The contribution of ontologies to the understanding, modelling, designing of
STS is crucial, as their role is to provide a clear and unambiguous
interpretation of the language used to represent the heterogeneous pieces of
information that are intertwined in STS. Moreover, since STS involve both
human and artificial agents, what is needed is a means of representation
that is fairly understandable by humans and implementable in machines.
Ontologies that are built on a solid foundational analysis are aimed at
making explicit hidden assumptions and thus enhance understanding. On the
other hand, their expression in a formal language favour implementability.
STS pose a number of challenges to ontological modelling at various levels.

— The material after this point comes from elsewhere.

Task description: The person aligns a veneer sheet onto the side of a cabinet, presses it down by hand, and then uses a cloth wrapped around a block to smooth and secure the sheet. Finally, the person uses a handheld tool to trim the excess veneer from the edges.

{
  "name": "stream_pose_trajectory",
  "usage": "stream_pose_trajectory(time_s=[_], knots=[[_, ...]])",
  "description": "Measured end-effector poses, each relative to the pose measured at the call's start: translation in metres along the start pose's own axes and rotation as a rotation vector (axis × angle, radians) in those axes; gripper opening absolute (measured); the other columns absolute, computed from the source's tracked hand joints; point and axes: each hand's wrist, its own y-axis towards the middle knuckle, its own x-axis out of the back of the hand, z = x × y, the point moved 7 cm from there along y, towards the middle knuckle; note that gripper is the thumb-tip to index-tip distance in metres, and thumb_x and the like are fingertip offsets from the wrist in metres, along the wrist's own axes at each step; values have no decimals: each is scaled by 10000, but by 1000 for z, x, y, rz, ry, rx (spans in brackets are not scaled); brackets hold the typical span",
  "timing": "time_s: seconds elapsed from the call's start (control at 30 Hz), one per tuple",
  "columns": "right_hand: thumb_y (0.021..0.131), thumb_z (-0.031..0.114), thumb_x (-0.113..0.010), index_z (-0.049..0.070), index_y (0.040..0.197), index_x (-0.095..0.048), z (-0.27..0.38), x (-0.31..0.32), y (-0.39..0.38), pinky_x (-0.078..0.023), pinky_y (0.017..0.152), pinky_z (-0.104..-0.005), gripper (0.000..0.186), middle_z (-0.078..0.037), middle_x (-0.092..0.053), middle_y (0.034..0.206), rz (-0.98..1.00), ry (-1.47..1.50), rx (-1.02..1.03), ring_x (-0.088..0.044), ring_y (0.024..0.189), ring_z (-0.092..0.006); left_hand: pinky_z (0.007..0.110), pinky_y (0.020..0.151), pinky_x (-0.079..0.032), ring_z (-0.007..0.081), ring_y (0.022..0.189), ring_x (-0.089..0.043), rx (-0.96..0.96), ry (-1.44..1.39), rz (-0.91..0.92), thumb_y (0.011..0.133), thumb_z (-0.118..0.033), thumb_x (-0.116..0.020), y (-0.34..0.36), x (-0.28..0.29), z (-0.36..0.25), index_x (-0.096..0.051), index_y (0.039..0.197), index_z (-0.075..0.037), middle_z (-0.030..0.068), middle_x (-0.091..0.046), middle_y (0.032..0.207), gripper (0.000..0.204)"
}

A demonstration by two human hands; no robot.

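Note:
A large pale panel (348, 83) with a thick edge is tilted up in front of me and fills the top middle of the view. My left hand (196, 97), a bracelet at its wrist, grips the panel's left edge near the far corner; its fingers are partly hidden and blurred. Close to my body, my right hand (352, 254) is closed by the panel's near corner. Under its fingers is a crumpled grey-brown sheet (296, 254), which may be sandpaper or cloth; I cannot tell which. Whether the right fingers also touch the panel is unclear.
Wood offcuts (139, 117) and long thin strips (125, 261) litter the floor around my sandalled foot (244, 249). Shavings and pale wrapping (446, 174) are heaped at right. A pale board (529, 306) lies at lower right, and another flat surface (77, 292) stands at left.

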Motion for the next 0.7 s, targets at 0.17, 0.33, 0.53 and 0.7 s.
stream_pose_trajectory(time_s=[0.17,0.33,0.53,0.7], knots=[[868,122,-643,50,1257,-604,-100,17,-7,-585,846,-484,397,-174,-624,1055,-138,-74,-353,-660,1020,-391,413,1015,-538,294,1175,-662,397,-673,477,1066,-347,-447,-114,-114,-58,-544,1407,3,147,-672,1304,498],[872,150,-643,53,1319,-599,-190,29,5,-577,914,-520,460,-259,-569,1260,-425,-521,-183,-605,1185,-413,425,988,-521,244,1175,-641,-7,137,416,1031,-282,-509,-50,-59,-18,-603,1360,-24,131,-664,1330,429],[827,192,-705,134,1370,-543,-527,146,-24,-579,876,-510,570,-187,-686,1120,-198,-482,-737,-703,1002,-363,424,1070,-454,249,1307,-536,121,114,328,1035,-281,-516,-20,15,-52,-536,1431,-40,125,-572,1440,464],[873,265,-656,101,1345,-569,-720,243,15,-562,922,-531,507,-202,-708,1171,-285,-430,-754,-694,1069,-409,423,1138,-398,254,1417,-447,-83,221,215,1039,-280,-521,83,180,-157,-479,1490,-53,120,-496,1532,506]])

From a foundational point of view, the very concept of system, of
human-machine interaction, of artefact, of norm-based behaviour demand an
ontologically aware approach that integrates these complex concepts and
knowledge of the environment. From an applied perspective, we need clever
tools to organise the complex layers of information (normative, technical,
social, behavioural) involved in STS and describe their mutual entanglement.
In particular, due to the heterogenous nature of the system, very expressive
languages seem to be needed in order to treat such type of information;
however, expressive languages usually come with the price of complexity, and
pose serious challenges to implementation.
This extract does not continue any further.